Besé sus pechos uno tras otro. Ella los tendía hacia mí lanzando breves gemidos. Aspiraba sus pezones, se los mordisqueaba, los apretaba entre mis labios; los lamí y los chupé como un loco y, con toda la suavidad que me fue posible, deslicé la mano debajo de su vientre. Necesitaba romperle el cerebro en mil pedacitos para conseguir algo, necesitaba que olvidara que era un hombre quien estaba con ella, un hombre quien recorría su piel con dedos nerviosos. Deslicé la mano bajo el elástico pero fue imposible hacerle abrir las piernas. Yo estaba de rodillas y el yeso me estorbaba. Empezaba a sudar. Su pecho centelleaba a causa de la saliva y su boca estaba abierta.

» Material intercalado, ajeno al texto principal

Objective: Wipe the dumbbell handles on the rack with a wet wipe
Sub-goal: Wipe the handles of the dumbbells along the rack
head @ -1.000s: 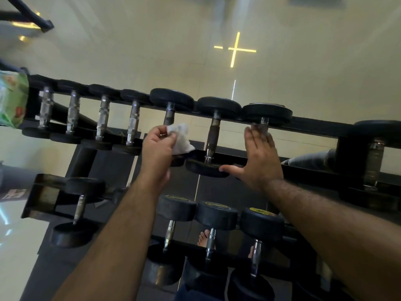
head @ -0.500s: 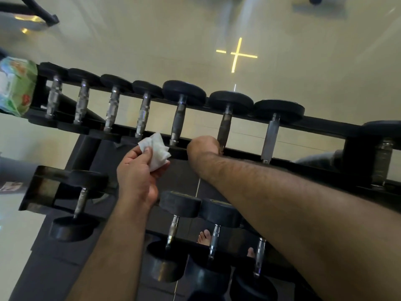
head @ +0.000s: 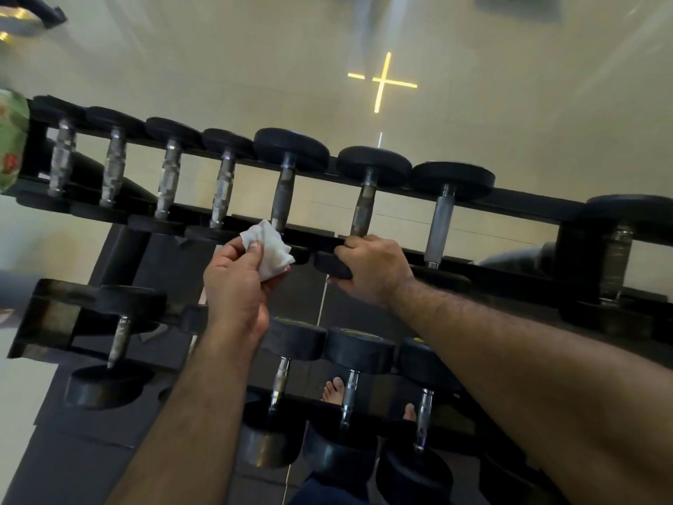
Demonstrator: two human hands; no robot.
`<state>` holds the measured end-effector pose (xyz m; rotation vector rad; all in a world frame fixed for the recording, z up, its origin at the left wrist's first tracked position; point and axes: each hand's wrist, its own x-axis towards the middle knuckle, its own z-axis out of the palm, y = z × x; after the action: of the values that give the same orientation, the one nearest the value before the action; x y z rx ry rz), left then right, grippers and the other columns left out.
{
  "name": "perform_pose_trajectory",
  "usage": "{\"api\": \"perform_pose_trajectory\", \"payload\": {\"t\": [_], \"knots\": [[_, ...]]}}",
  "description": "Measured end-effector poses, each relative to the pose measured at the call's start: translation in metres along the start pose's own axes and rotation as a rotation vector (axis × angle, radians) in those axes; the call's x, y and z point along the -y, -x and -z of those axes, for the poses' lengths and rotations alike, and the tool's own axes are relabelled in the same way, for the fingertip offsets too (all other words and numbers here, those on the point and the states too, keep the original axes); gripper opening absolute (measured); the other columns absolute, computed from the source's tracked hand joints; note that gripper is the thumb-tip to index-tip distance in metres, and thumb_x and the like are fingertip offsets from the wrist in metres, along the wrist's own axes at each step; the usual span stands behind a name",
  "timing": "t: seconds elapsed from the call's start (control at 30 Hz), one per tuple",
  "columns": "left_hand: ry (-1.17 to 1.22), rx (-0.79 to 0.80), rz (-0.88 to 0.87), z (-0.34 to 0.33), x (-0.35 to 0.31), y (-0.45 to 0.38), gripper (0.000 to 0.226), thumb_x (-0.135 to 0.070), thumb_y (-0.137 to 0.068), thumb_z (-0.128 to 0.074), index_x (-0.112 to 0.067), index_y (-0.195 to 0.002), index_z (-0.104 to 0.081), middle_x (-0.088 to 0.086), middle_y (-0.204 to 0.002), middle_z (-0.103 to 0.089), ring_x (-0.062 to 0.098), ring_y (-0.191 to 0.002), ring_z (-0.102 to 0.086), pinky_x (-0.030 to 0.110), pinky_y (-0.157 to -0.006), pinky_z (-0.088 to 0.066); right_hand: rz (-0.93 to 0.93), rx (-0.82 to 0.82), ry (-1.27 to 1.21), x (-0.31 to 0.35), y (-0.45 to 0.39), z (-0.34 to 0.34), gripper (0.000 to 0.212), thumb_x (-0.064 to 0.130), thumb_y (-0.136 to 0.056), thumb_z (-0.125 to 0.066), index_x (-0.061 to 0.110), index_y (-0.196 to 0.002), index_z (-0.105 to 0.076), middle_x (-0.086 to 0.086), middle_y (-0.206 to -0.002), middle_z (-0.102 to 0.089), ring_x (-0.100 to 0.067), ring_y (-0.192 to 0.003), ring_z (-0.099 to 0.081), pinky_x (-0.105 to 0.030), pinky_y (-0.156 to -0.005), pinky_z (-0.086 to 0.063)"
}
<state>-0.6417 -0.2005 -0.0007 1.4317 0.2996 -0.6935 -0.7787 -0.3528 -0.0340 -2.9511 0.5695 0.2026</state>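
Observation:
A black two-tier rack [head: 528,207] carries rows of black-headed dumbbells with metal handles. My left hand [head: 235,282] pinches a crumpled white wet wipe [head: 269,249] just below the near end of one top-row handle [head: 282,198]. My right hand [head: 371,271] is curled over the near head of the neighbouring dumbbell [head: 333,266], right under its handle [head: 362,209]. To the right stands a lighter grey handle [head: 439,227]. Several knurled silver handles [head: 165,182] line the left part of the top row.
A green wipe packet [head: 12,144] sits at the rack's left end. The lower tier holds more dumbbells [head: 358,349]. My bare feet [head: 333,391] show through the rack on a dark mat. A glossy tiled floor [head: 510,103] lies beyond.
My right hand left the far right dumbbell, crossed left and now grips the head of the middle one. My left hand pulled the wipe off a handle and holds it just below.

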Motion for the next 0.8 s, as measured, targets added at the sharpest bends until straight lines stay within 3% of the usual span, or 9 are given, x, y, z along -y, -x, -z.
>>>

Mientras trataba de meterle un dedo en la raja me incliné sobre su oreja:

– ¿Por qué? -dije en voz baja.

– No puedo explicártelo.

Conseguí deslizar mi dedo y acariciarle el botón dos o tres veces. No separó las piernas, pero sentí que ya no las mantenía apretadas. La acaricié suavemente. Al cabo de un minuto, me asió la mano. Colocó mi dedo en el lugar preciso, puso su mano encima de la mía y marcó el ritmo adecuado. Durante todo aquel rato mantuvo el brazo sobre los ojos. No me miró ni una sola vez. Pero al menos eso podía entenderlo.

Empezó a gozar y dobló las rodillas sobre el vientre, y no detuvo el movimiento de mi mano hasta que se encontró replegada sobre sí misma, como un trozo de plástico arrugado por las llamas. Luego se volvió hacia el otro lado sin decir ni una palabra. Yo estaba empapado en sudor. Le puse la mano en el hombro y ella se contrajo.

– No intentes metérmela, por favor -murmuró.

– No -dije yo.

– Estoy completamente borracha -añadió.